DATASET EXCERPTS:
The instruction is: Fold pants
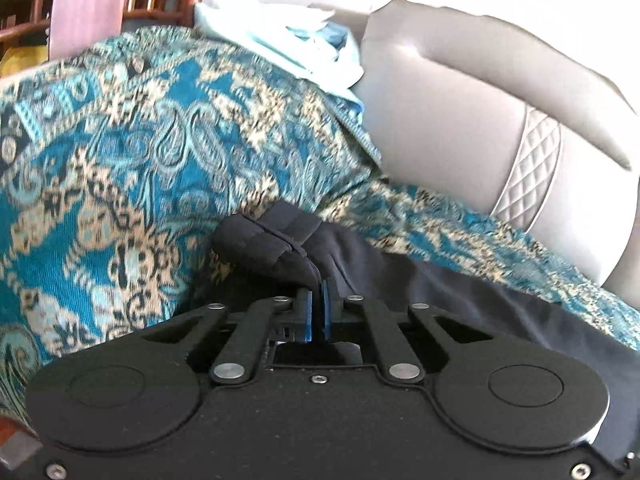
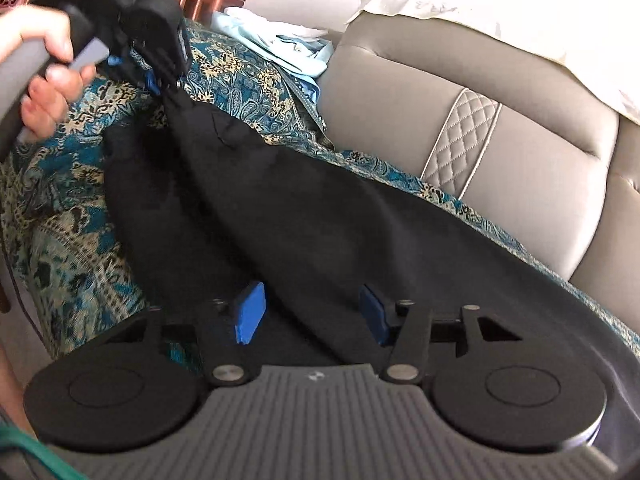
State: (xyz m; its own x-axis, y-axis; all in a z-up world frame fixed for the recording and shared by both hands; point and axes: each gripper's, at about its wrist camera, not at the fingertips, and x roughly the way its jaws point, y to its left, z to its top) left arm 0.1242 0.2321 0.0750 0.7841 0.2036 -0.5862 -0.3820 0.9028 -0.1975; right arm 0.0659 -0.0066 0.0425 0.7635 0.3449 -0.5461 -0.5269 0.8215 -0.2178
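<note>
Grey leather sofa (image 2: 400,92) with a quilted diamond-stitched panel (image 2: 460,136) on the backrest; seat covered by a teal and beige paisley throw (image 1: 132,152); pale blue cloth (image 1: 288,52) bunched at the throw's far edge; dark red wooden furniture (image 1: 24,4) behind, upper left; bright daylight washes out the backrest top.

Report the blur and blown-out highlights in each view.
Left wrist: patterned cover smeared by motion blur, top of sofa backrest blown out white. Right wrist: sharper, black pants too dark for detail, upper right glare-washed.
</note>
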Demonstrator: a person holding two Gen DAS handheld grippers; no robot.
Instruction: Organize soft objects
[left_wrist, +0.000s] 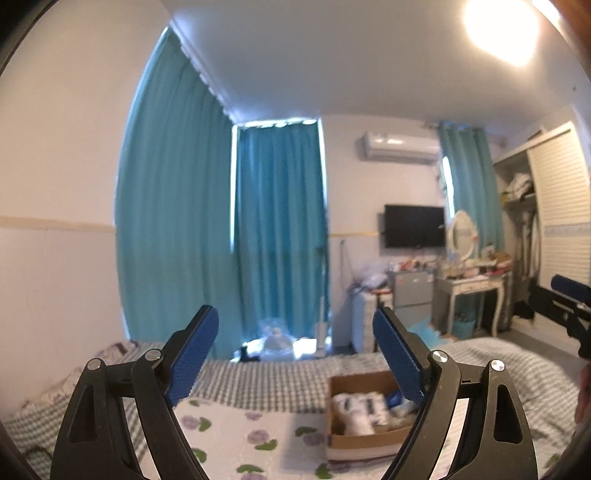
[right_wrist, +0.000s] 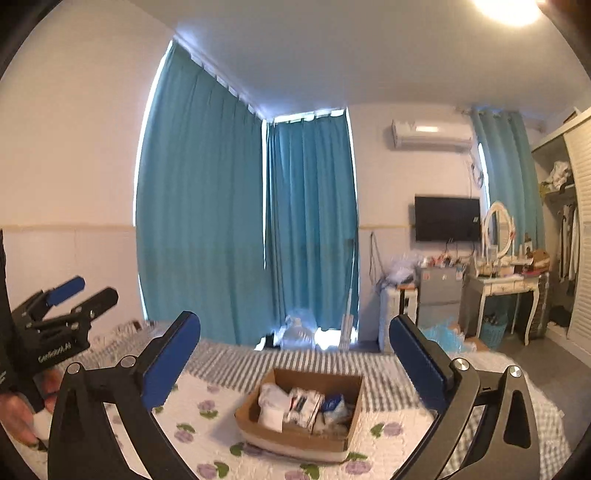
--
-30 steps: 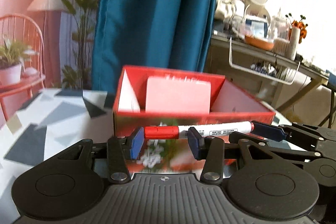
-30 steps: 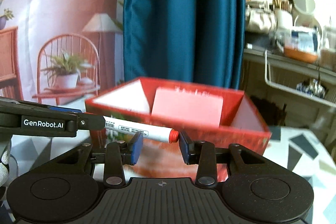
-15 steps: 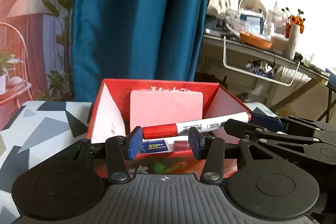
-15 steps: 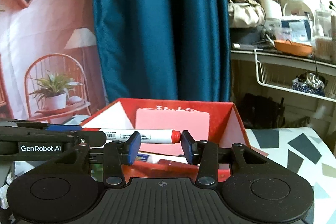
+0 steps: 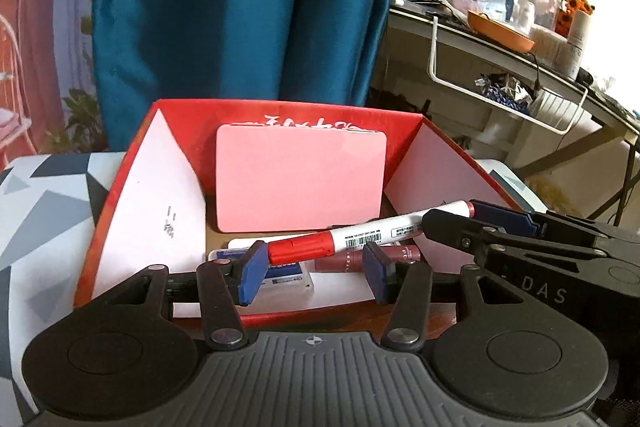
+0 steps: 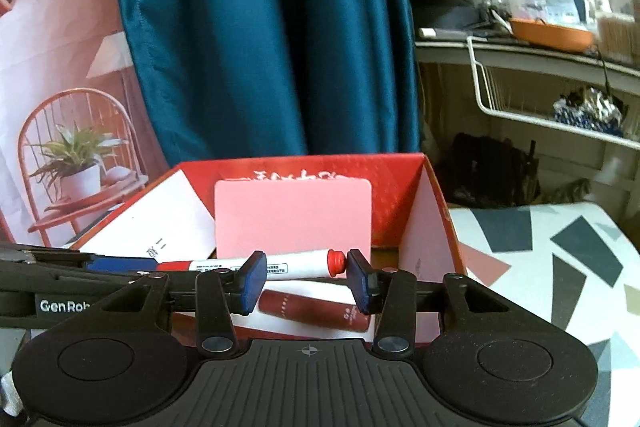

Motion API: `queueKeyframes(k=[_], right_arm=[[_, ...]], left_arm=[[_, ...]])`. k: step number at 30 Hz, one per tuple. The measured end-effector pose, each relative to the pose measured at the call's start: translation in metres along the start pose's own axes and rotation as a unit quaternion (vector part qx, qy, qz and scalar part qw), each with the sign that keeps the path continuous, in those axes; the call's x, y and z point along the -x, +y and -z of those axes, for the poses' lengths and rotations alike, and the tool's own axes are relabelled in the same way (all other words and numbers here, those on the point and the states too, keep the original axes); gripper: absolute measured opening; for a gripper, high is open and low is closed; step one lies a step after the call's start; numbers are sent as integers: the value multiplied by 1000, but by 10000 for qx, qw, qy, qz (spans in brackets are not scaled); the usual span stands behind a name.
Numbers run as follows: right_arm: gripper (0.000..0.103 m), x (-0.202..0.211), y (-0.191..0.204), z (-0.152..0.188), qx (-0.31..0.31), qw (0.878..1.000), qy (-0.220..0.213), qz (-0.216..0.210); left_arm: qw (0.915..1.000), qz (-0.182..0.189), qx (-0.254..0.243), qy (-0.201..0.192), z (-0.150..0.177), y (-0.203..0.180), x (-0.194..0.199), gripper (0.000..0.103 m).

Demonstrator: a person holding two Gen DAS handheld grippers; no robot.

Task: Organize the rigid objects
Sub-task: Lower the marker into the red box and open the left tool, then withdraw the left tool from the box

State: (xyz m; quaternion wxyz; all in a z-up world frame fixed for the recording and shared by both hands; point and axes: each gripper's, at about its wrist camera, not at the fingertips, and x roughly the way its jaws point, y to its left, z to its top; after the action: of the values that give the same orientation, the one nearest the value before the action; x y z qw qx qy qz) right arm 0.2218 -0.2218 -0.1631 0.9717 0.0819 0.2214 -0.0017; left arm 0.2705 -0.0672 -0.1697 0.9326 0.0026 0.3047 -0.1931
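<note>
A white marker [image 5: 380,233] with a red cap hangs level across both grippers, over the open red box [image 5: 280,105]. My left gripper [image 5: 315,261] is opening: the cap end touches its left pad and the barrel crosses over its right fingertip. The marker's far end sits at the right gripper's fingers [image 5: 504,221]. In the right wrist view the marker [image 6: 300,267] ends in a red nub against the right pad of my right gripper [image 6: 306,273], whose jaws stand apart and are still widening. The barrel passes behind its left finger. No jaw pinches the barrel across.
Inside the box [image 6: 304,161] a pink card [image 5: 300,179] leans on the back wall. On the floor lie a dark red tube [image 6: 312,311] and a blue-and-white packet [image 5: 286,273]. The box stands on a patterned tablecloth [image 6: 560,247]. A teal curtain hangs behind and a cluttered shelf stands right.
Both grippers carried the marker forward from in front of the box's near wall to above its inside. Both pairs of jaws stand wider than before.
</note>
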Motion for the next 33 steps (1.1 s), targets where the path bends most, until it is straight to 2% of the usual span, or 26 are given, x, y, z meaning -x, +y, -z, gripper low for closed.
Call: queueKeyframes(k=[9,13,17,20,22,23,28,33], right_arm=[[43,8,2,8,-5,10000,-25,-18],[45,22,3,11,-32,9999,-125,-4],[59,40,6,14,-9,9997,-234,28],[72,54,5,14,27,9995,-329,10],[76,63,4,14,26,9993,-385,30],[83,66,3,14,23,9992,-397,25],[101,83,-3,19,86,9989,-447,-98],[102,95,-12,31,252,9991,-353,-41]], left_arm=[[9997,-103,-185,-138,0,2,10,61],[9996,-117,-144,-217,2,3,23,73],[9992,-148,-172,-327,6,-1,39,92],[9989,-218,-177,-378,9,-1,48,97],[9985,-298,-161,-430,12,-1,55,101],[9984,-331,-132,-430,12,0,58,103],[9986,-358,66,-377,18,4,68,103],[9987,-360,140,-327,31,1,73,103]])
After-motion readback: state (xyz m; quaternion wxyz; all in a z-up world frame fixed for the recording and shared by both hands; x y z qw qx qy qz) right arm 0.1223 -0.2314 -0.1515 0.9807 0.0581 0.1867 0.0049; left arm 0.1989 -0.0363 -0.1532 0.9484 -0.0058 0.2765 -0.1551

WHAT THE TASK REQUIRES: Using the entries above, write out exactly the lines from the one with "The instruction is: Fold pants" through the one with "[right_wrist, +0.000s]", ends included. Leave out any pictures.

OUTPUT BELOW:
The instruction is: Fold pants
State: (xyz m; its own x-axis, y-axis; all in a z-up world frame fixed for the recording and shared by both hands; point and axes: each gripper's, at about its wrist camera, not at the fingertips, and x roughly the way its jaws point, y to its left, z to its top) left arm 0.1242 0.2321 0.0750 0.7841 0.2036 -0.5862 -0.3820 0.9028 -0.1975; right arm 0.0659 -0.0066 0.0425 0.7635 0.3449 -0.5461 -0.5269 0.8215 -0.2178
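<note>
Grey leather sofa (image 2: 400,92) with a quilted diamond-stitched panel (image 2: 460,136) on the backrest; seat covered by a teal and beige paisley throw (image 1: 132,152); pale blue cloth (image 1: 288,52) bunched at the throw's far edge; dark red wooden furniture (image 1: 24,4) behind, upper left; bright daylight washes out the backrest top.

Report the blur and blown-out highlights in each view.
Left wrist: patterned cover smeared by motion blur, top of sofa backrest blown out white. Right wrist: sharper, black pants too dark for detail, upper right glare-washed.
</note>
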Demonstrator: a person holding two Gen DAS handheld grippers; no robot.
Instruction: Organize soft objects
[left_wrist, +0.000s] 
[right_wrist, +0.000s] 

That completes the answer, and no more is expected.